Giornatona speciale, emozionante, commovente, da prova severa per chi ha un cuore stanco. Però splendida. Ed è accaduta persino una piccola magia che solo il ciclismo anzi il mio ciclismo si può permettere, secondo me, cioè la creazione di una realtà superiore, nella rievocazione, alla realtà diciamo reale, che si tratti di un’impresa eroica gonfiata dal mito superalimentato dal tempo o di una cosina piccolissima ma specialissimissima.
Il tutto può anche essere interpretato come mio rimbambimento attivo, e amen, non me la prendo, anzi lo considero un fiore all’occhiello della veste di fantasia in cui mi sono calato.
Dunque uno mi ha detto: “Tu non ti ricordi di me ma io sono Fezzardi, gareggiavo quando tu facevi il giornalista di ciclismo”. “Ma come no?
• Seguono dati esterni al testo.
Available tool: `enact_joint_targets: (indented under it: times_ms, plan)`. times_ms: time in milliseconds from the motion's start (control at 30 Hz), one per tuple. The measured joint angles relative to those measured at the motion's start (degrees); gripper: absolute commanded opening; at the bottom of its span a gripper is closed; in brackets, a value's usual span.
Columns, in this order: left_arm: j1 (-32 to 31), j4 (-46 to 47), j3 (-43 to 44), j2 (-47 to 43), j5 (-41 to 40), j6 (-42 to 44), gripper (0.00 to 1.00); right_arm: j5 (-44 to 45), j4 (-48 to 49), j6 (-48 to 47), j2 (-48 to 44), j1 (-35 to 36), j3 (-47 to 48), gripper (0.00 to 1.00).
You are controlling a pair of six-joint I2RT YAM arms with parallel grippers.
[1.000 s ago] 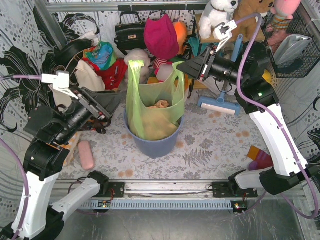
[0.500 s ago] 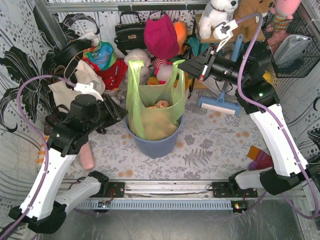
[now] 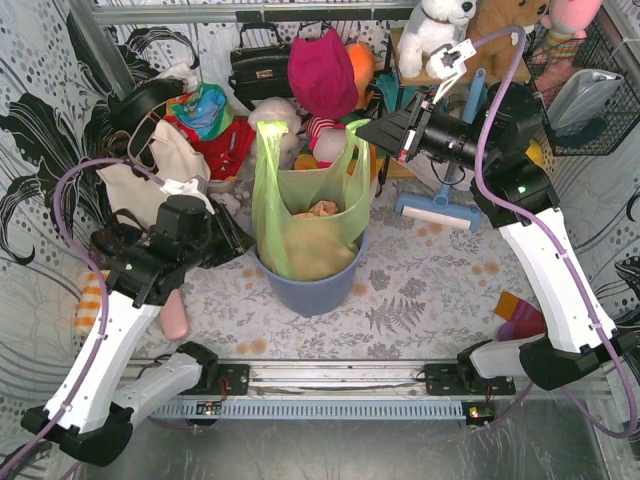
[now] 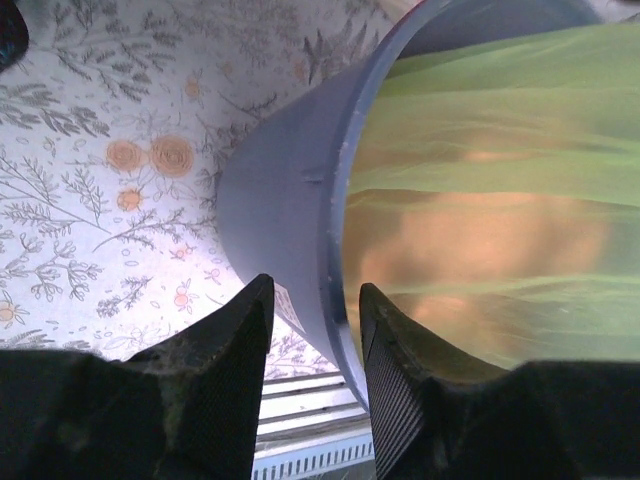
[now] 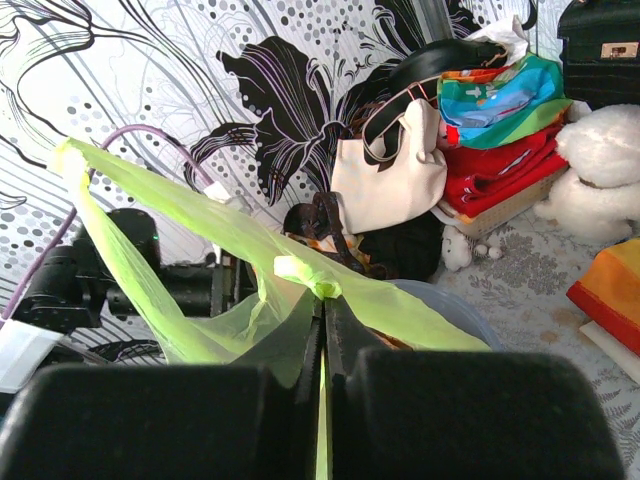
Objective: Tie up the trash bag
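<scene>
Pinching the right handle of the trash bag [image 3: 310, 240] between closed fingers, the right hand [image 5: 322, 310] holds it taut above the blue-grey bin [image 3: 312, 292]. The bag sits in this bin at mid-worktop [image 3: 420, 290], tan paper [image 3: 322, 208] inside, and its left handle [image 3: 268, 135] stands up free. The left hand [image 4: 312, 300] is at the bin's left rim, fingers apart either side of the wall; whether they clamp it cannot be told.

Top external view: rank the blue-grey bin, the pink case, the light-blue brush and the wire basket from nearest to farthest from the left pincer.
1. The blue-grey bin, centre; its wall sits between the fingers of the left pincer.
2. The pink case, near left, beside the left arm.
3. The light-blue brush, right of the bin.
4. The wire basket, far right corner.
</scene>
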Motion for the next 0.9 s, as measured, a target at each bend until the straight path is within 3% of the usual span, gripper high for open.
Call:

Fezzardi, mi ricordo, sei tu che non ricordi quando dormii nella tua stanza”. “Non ricordo, no”. “Soltanto cinquantaquattro anni fa, penultima tappa del Tour, o forse terzultima, ero venuto nell’albergo tuo e di Gimondi a raccogliere materiale per la biografia di Felice pronosticato ormai vincitore, dormii lì perché avevamo fatto tardi e all’albergo mio lontano, dove era tornato, l’autista ormai stava per andare a dormire, sarebbe passato a prendermi il mattino. Tu dormisti poco, tossivi e tossivi, ricordi?”. “Vagamente. Perché eri con me?”. “Uno di voi si era ritirato, Felice mi disse che c’era il letto libero, ne approfittai. Pensa ad una cosa così adesso nel calcio, il giornalista e il divo del pallone”.
Fezzardi mi ha ascoltato, mi ha ringraziato per il caro ricordo. Non so se ha avuto pietà di me, del mio aggrapparmi a vivide cose lontane per sapermi vivo, forse sì, forse è stato semplicemente educato e gentile con un giornalista logorroico e suonatello. Sono andato avanti a ricordare, sempre secondo il mio sapere, e lui ha spesso assentito, ci siamo salutati, dopo un’ora mi sono sovvenuto bene di tutto ma era tardi, lui era già andato via, io ora mi confesso qui, per iscritto. Non era lui, quella notte, lui fra l’altro gregario di Gianni Motta, era un benemerito del quale proprio non ricordo il nome.